Avoiding Double Payments in a Distributed Payments System

How we built a generic idempotency framework to achieve eventual consistency and correctness across our payments micro-service architecture.

Jon Chew
Jon Chew
Apr 16, 2019 · 14 min read

Authors: Jon Chew and Ninad Khisti

One of the conference rooms in our San Francisco office

Background

To ensure consistency among all services, protocols such as two-phase commit might be used. Without such a protocol, distributed transactions present challenges to maintaining data integrity, allowing graceful degradation, and achieving consistency. Requests also inevitably fail within distributed systems — connections will drop and timeout at some point, especially for transactions that consist of multiple network requests.

There are three different common techniques used in distributed systems to achieve eventual consistency: read repair, write repair, and asynchronous repair. There are benefits and trade-offs to each approach. Our payments system uses all three in various functions.

Asynchronous repair involves the server being responsible for running data consistency checks, such as table scans, lambda functions, and cron jobs. Additionally, asynchronous notifications from the server to the client are widely used in the payments industry to force consistency on the client side. Asynchronous repair, along with notifications, can be used in-conjunction with read and write repair techniques, offering a second line of defense with trade-offs in solution complexity.

Our solution in this particular post utilizes write repair, where every write call from the client to the server attempts to repair an inconsistent, broken state. Write repair requires clients to be smarter (we’ll expand on this later), and allows them to repeatedly fire the same request and never have to maintain state (aside from retries). Clients can thus request eventual consistency on-demand, giving them control over the user experience. Idempotency is an extremely important property when implementing write repair.

What is idempotency?

This technique is commonly used in billing and payment systems involving money movement — it is crucial a payments request gets processed completely exactly once (also known as “exactly-once delivery”). Importantly, if a single operation to move money is called multiple times, the underlying system should move money at most once.

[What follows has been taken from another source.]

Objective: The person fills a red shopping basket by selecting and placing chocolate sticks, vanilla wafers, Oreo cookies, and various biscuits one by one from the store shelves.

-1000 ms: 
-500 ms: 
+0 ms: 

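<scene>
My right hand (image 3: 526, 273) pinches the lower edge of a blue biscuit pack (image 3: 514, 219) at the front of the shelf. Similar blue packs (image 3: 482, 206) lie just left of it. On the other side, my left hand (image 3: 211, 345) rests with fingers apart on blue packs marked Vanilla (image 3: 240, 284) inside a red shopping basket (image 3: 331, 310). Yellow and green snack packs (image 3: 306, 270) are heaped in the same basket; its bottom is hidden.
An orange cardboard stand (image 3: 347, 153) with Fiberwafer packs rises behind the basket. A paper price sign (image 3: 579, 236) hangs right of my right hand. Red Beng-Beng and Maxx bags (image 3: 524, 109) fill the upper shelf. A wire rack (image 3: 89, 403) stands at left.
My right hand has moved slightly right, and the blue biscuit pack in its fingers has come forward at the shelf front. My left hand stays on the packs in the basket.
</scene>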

This is critical for Airbnb Payments APIs in order to avoid multiple payouts to the host, and even worse, multiple charges to the guest.

By design, idempotency safely allows multiple identical calls from clients using an auto-retry mechanism for an API to achieve eventual consistency. This technique is common among client-server relationships with idempotency, and something that we use in our distributed systems today.

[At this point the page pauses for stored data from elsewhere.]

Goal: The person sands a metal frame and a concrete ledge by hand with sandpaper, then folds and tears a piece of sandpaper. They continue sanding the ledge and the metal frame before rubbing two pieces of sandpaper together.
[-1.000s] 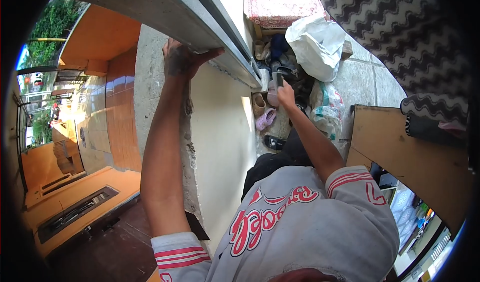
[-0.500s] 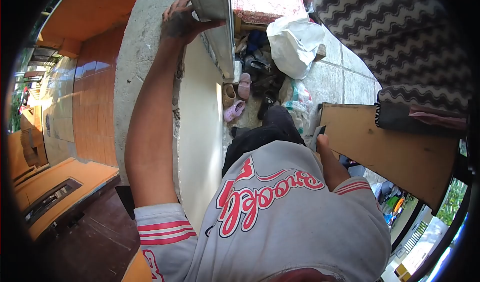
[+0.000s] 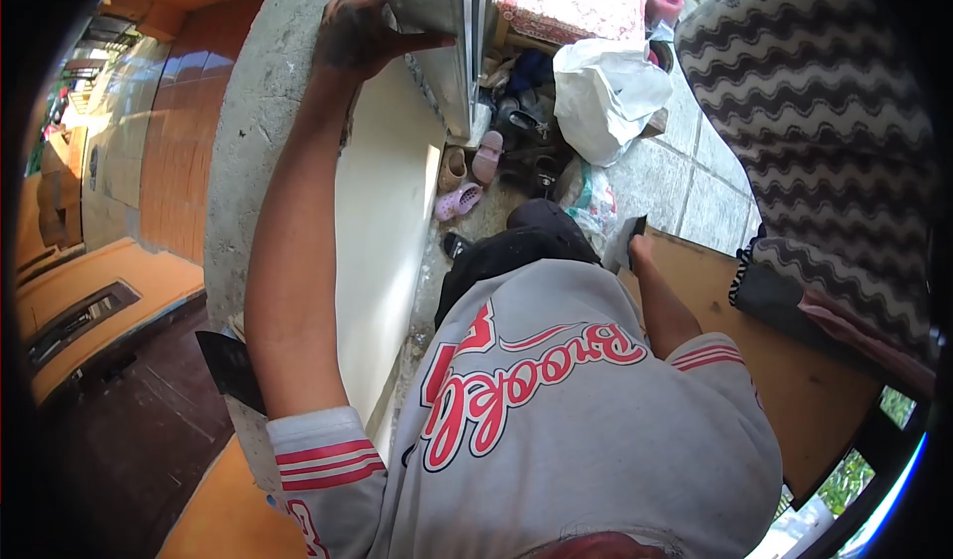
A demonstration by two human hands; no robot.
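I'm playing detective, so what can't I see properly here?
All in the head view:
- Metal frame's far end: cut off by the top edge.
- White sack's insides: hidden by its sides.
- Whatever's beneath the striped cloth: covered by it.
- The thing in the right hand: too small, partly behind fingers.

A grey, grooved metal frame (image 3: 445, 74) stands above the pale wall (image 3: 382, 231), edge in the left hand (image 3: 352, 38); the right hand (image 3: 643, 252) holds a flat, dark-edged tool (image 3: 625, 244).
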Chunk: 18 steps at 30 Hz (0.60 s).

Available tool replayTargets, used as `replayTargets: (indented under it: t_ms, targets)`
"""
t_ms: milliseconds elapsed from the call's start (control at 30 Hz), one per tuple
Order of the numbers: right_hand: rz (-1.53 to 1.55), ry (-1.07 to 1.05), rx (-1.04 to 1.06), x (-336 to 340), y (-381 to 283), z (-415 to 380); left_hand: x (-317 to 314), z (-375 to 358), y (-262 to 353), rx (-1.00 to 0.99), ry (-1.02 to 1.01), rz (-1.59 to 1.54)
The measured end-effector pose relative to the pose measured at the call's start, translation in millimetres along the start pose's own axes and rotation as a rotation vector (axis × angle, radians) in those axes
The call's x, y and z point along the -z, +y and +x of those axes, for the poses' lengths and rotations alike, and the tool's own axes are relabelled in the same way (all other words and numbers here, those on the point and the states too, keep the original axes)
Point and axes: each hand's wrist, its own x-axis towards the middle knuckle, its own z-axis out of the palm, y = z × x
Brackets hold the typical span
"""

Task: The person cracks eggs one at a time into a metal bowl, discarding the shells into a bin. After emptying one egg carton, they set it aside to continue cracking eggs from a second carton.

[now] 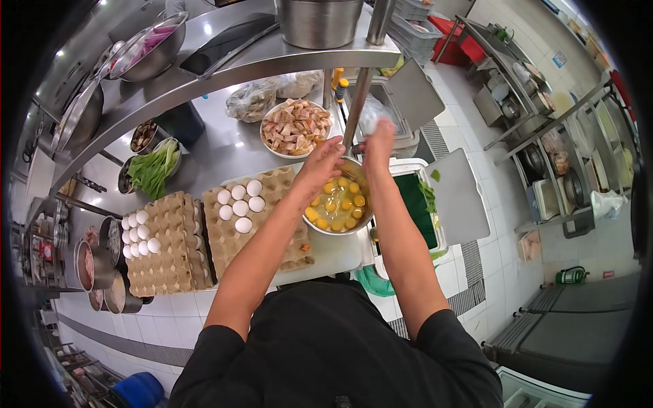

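Observation:
A steel bowl (368, 219) of cracked eggs, several yolks in clear white, stands at the counter's front edge. My left hand (322, 165) is over its left rim, fingers curled together; what they hold, if anything, is hidden. Above the bowl's far right rim, my right hand (379, 146) is smeared by motion, so its fingers are unclear. Left of the bowl lies a cardboard egg tray (271, 234) with several white eggs (239, 207) grouped in its upper part. A second stack of trays (170, 255) sits farther left, also carrying white eggs (141, 234).
Behind the bowl is a bowl of cut raw meat pieces (296, 128), with plastic bags (252, 102) beyond. Leafy greens (155, 168) are at the left. A steel shelf (238, 64) on a post (356, 109) overhangs the counter. Open-lidded bins (441, 238) stand right.

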Motion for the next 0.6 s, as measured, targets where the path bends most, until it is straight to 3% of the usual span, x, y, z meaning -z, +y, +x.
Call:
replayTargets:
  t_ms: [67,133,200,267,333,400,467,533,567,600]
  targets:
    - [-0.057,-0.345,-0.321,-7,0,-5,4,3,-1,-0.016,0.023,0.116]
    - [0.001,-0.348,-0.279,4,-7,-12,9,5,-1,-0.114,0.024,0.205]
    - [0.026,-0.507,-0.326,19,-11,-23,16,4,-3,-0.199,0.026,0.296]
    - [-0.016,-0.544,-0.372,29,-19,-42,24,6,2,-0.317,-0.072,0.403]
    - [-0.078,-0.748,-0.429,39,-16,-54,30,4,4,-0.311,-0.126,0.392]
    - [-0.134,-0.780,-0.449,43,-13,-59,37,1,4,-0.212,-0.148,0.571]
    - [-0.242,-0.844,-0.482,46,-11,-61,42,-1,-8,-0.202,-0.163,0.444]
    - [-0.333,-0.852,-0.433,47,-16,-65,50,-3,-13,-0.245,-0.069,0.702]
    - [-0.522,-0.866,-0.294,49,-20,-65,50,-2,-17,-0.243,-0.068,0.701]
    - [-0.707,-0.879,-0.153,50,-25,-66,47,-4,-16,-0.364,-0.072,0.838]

At a high level, the below diagram illustrates some simple, example scenarios with duplicate requests and ideal idempotent behavior. No matter how many charge requests are made, the guest will always be charged at most once.

An idempotent request is a request that is made with identical parameters and the outcome will always be the same, consistently (the guest is charged at most once).

The Problem Statement

  • Instead of implementing a single, custom solution specific for a given use case, we needed a generic yet configurable idempotency solution to be used across Airbnb’s various Payments SOA services.
  • While SOA-based payment products were being iterated on, we couldn’t compromise on data consistency since this would impact our community directly.
  • We needed ultra low latency, so building a separate, stand-alone idempotency service wouldn’t be sufficient. Most importantly, the service would suffer from the same problems it was originally intended to solve.
  • As Airbnb is scaling its engineering organization using SOA, it would be highly inefficient to have every developer specialize on data integrity and eventual consistency challenges. We wanted to shield product developers from these nuisances to allow them to focus on product development and iterate faster.

Additionally, considerable trade-offs with code readability, testability and ability to troubleshoot were all considered non-starters.

Solution Explained

We implemented and utilized “Orpheus”, a general-purpose idempotency library, across multiple payments services. Orpheus is the legendary Greek mythological hero who was able to orchestrate and charm all living things.

We chose a library as a solution because it offers low latency while still providing clean separation between high-velocity product code and low-velocity system management code. At a high level, it consists of the following simple concepts:

  • An idempotency key is passed into the framework, representing a single idempotent request
  • Tables of idempotency information, always read and written from a sharded master database (for consistency)
  • Database transactions are combined in different parts of the codebase to ensure atomicity, using Java lambdas
  • Error responses are classified as “retryable” or “non-retryable

We’ll detail how a complex, distributed system with idempotency guarantees can become self-healing and eventually consistent. We’ll also walk through some of the trade-offs and additional complexities from our solution that one should be mindful of.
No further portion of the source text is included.